About five years ago, U.S. intelligence noticed that Chinese people began ‘disappearing’ in the United States. The number of suspicious disappearances at the time was small — fewer than six, one former senior intelligence official said.

China has formal legal channels to retrieve “economic fugitives.” According to a former senior U.S. law enforcement official, Chinese officials about three years ago gave their American counterparts a list of U.S.-based individuals they wanted deported to China. The list, which numbered nearly 200 people and included 15 to 20 individuals in the Los Angeles area alone, tended to “trump up” charges in many cases, says the law enforcement official. China and the United States do not have an extradition treaty, but in 2015, the Department of Homeland Security agreed to enhance cooperation with China on deportation of U.S.-based fugitives.

The CIA and the State Department referred questions about alleged cases of forced repatriation to the Justice Department. The DOJ released a brief statement on the matter: “The U.S. Department of Justice will not allow the United States to become a safe haven for criminals,” the spokesperson wrote in an email to Foreign Policy. “The Department will assist other countries if evidence of criminality is presented, but will not accept unilateral law enforcement activity by another country on our territory.”

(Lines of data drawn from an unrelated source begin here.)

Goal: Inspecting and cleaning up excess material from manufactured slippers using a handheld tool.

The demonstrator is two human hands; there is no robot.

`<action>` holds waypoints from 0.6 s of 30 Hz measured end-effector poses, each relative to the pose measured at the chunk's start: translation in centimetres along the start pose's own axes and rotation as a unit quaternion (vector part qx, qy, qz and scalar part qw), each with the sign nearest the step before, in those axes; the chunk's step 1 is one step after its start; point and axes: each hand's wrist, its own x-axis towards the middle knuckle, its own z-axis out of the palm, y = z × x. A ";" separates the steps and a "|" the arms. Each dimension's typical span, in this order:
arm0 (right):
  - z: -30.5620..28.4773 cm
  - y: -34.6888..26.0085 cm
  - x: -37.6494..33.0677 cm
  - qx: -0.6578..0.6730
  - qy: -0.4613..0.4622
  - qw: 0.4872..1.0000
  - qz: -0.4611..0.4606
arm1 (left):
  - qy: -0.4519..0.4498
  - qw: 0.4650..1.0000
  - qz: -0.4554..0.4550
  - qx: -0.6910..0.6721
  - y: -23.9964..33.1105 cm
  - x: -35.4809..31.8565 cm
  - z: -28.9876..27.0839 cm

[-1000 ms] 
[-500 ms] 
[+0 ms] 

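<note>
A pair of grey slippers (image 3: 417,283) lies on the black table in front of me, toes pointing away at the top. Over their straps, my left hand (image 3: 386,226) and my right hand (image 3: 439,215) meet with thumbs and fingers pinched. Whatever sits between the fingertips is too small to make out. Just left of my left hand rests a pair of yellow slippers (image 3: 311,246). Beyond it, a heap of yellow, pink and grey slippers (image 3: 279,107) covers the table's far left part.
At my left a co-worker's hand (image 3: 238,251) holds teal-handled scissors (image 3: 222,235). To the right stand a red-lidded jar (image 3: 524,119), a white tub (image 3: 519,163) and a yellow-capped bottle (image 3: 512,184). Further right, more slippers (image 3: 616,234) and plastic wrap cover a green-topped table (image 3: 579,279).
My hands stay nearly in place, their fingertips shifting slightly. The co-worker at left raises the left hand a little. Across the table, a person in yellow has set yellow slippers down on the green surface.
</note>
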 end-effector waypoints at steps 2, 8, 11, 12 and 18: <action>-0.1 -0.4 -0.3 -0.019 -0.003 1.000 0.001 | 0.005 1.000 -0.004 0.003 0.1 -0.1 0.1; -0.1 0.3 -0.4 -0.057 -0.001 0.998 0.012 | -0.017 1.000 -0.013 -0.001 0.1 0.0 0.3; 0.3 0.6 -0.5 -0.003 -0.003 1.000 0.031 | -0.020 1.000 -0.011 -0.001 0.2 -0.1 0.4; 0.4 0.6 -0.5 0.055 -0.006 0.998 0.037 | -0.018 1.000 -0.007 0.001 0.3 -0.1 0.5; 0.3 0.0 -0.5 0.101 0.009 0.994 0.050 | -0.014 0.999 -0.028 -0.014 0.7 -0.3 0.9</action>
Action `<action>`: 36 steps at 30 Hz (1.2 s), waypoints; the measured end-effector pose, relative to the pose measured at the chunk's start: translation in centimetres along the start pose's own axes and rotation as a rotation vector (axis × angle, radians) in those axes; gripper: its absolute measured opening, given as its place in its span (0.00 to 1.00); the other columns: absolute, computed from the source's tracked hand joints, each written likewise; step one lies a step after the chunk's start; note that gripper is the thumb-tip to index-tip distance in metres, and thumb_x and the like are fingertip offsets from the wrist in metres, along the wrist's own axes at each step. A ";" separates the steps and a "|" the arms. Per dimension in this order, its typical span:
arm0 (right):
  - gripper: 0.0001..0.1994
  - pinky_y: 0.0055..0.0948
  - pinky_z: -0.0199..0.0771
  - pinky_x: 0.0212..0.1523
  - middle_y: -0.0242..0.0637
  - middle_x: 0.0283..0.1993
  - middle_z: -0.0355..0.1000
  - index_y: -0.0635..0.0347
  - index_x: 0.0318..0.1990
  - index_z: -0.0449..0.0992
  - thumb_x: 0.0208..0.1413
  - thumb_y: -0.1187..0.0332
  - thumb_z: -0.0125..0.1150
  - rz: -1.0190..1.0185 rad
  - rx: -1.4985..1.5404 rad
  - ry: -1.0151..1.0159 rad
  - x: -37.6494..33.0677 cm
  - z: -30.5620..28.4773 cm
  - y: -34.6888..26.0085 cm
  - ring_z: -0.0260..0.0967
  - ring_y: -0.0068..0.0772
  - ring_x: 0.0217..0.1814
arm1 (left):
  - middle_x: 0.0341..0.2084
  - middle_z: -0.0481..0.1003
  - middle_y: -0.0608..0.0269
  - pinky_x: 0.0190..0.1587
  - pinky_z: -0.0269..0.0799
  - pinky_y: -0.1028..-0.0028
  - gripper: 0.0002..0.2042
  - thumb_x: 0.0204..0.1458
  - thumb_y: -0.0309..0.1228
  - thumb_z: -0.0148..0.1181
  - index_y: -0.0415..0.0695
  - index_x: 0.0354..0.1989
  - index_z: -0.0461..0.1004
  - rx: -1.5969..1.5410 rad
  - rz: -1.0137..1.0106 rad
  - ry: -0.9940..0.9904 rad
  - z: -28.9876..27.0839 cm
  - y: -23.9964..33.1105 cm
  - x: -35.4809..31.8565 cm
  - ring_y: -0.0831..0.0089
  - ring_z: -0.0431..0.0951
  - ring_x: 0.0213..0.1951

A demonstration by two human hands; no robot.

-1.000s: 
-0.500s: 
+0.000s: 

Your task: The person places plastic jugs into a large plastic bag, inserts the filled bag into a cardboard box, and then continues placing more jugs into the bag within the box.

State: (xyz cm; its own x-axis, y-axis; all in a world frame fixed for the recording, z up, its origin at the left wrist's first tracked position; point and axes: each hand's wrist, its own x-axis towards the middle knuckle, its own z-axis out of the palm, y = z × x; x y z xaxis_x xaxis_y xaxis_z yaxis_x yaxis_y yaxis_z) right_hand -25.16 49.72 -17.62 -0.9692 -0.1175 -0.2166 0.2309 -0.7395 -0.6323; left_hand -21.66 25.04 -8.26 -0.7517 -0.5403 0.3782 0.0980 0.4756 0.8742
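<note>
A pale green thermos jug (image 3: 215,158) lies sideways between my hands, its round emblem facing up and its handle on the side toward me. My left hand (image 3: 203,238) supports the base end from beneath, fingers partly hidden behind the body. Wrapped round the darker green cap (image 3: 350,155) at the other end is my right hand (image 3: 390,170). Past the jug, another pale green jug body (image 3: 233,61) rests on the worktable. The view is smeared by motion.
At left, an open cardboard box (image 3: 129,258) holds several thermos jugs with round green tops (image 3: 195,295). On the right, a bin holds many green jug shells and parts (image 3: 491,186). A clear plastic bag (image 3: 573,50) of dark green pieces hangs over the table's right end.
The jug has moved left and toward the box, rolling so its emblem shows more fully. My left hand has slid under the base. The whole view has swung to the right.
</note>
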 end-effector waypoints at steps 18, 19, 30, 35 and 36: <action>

The Chinese government alternates between vague threats and appeals to consider family. “The phrasing they use — either to force you back or to get you to give information when you’re back — is, ‘It would be best for your father if you did this,’ or ‘Don’t you want the best thing for your father?’” the person says. Often, the Chinese government operatives will also try to appeal to the person’s patriotism. “They’ll say, ‘You’re Chinese, don’t you want to help the motherland?’ And when they want to intimidate or bully you, they say, ‘You’re too American, you don’t understand how things work in China.’” If that doesn’t do the trick, they get rougher. “With most people, threats and imprisonment were enough,” the person says, “but with the really hard men, they tortured, or threatened to torture, the wives and relatives.”

China is flexing its muscles across the planet militarily and economically. They also feel it is their right to go after Chinese nationals no matter what country they are in or whether they are a citizen or not. Their intelligence agents are little better than the Gestapo was and they are feared just as much. Under Xi, it has gotten much worse and he’s just begun to use his power as the new Chinese dictator for life.